━━━━━ RECORDS FOR THIS EXERCISE ━━━━━

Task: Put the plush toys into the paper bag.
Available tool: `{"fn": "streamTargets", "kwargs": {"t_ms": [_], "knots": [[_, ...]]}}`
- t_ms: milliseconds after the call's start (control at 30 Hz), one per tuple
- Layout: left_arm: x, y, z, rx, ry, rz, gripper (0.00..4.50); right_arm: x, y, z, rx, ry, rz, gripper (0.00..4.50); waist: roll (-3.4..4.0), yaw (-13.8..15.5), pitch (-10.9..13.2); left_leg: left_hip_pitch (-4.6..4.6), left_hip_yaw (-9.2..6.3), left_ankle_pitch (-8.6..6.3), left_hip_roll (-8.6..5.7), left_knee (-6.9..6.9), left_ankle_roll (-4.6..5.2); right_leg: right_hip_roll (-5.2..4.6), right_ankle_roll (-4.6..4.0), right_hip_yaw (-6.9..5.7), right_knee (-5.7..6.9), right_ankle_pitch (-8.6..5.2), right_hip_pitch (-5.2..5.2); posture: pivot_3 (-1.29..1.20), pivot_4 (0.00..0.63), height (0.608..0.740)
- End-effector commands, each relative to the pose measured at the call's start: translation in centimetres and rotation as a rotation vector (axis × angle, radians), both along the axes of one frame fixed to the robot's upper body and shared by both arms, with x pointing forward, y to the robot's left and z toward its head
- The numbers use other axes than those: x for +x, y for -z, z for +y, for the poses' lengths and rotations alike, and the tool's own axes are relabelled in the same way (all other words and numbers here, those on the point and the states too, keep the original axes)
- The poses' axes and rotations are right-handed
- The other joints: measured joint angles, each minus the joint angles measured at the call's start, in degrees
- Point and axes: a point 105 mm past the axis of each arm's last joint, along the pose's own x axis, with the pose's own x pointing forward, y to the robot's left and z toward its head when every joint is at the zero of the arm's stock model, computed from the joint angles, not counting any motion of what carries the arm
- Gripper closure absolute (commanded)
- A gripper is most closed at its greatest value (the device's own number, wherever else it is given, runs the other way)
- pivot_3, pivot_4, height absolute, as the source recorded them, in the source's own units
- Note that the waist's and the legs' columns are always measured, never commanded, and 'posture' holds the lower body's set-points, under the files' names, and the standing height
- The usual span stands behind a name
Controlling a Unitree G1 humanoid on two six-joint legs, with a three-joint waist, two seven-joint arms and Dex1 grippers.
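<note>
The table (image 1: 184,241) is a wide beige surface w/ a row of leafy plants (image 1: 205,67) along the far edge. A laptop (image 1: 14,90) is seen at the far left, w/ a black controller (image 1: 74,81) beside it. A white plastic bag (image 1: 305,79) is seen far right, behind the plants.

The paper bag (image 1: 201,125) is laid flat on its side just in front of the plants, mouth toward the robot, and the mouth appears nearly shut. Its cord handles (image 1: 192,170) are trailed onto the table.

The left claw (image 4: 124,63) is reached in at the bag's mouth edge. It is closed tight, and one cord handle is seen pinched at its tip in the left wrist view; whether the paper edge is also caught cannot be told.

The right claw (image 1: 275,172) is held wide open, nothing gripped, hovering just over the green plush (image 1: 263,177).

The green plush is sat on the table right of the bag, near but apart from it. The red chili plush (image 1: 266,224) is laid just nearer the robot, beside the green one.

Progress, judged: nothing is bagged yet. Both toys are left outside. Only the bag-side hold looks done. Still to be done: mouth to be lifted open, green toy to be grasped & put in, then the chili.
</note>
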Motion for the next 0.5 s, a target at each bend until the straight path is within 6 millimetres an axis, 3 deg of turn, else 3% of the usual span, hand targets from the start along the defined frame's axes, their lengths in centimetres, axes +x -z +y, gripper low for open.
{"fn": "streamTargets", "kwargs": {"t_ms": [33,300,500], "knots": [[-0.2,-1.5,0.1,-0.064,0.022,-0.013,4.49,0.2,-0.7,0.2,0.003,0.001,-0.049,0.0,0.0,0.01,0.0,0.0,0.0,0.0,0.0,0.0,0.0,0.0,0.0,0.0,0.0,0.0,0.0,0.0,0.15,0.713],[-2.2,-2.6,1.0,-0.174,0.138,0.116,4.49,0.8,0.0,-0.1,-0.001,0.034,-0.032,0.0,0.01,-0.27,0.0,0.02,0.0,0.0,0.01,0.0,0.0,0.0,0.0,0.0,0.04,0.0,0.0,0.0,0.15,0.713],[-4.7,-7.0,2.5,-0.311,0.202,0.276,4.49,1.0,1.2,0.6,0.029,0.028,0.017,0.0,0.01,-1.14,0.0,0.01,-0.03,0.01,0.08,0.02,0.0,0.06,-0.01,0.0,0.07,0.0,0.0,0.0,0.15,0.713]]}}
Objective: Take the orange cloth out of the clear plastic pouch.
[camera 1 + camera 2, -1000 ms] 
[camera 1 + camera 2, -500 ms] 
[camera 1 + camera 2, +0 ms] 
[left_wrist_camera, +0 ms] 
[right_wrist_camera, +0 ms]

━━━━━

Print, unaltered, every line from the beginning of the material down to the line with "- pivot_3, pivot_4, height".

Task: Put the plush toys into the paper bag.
Available tool: `{"fn": "streamTargets", "kwargs": {"t_ms": [_], "knots": [[_, ...]]}}`
- t_ms: milliseconds after the call's start (control at 30 Hz), one per tuple
- Layout: left_arm: x, y, z, rx, ry, rz, gripper (0.00..4.50); right_arm: x, y, z, rx, ry, rz, gripper (0.00..4.50); waist: roll (-3.4..4.0), yaw (-13.8..15.5), pitch (-10.9..13.2); left_leg: left_hip_pitch (-4.6..4.6), left_hip_yaw (-9.2..6.3), left_ankle_pitch (-8.6..6.3), left_hip_roll (-8.6..5.7), left_knee (-6.9..6.9), left_ankle_roll (-4.6..5.2); right_leg: right_hip_roll (-5.2..4.6), right_ankle_roll (-4.6..4.0), right_hip_yaw (-6.9..5.7), right_knee (-5.7..6.9), right_ankle_pitch (-8.6..5.2), right_hip_pitch (-5.2..5.2); posture: pivot_3 (-1.29..1.20), pivot_4 (0.00..0.63), height (0.608..0.740)
- End-effector commands, each relative to the pose measured at the call's start: translation in centimetres and rotation as a rotation vector (axis × angle, radians), both along the axes of one frame fixed to the robot's upper body and shared by both arms, with x pointing forward, y to the robot's left and z toward its head
- The numbers use other axes than those: x for +x, y for -z, z for +y, for the poses' lengths and rotations alike, and the tool's own axes are relabelled in the same way (all other words and numbers here, those on the point and the states too, keep the original axes)
- The poses' axes and rotations are right-handed
- The other joints: measured joint angles, each minus the joint angles measured at the call's start, in degrees
- Point and axes: a point 105 mm past the axis of each arm's last joint, along the pose's own x axis, with the pose's own x pointing forward, y to the robot's left and z toward its head when every joint is at the zero of the arm's stock model, computed from the joint angles, not counting any motion of what carries the arm
- Gripper closure absolute (commanded)
- A gripper is most closed at its greatest value (the device's own number, wherever else it is given, runs the other way)
- pivot_3, pivot_4, height absolute, as the source recorded them, in the source's own units

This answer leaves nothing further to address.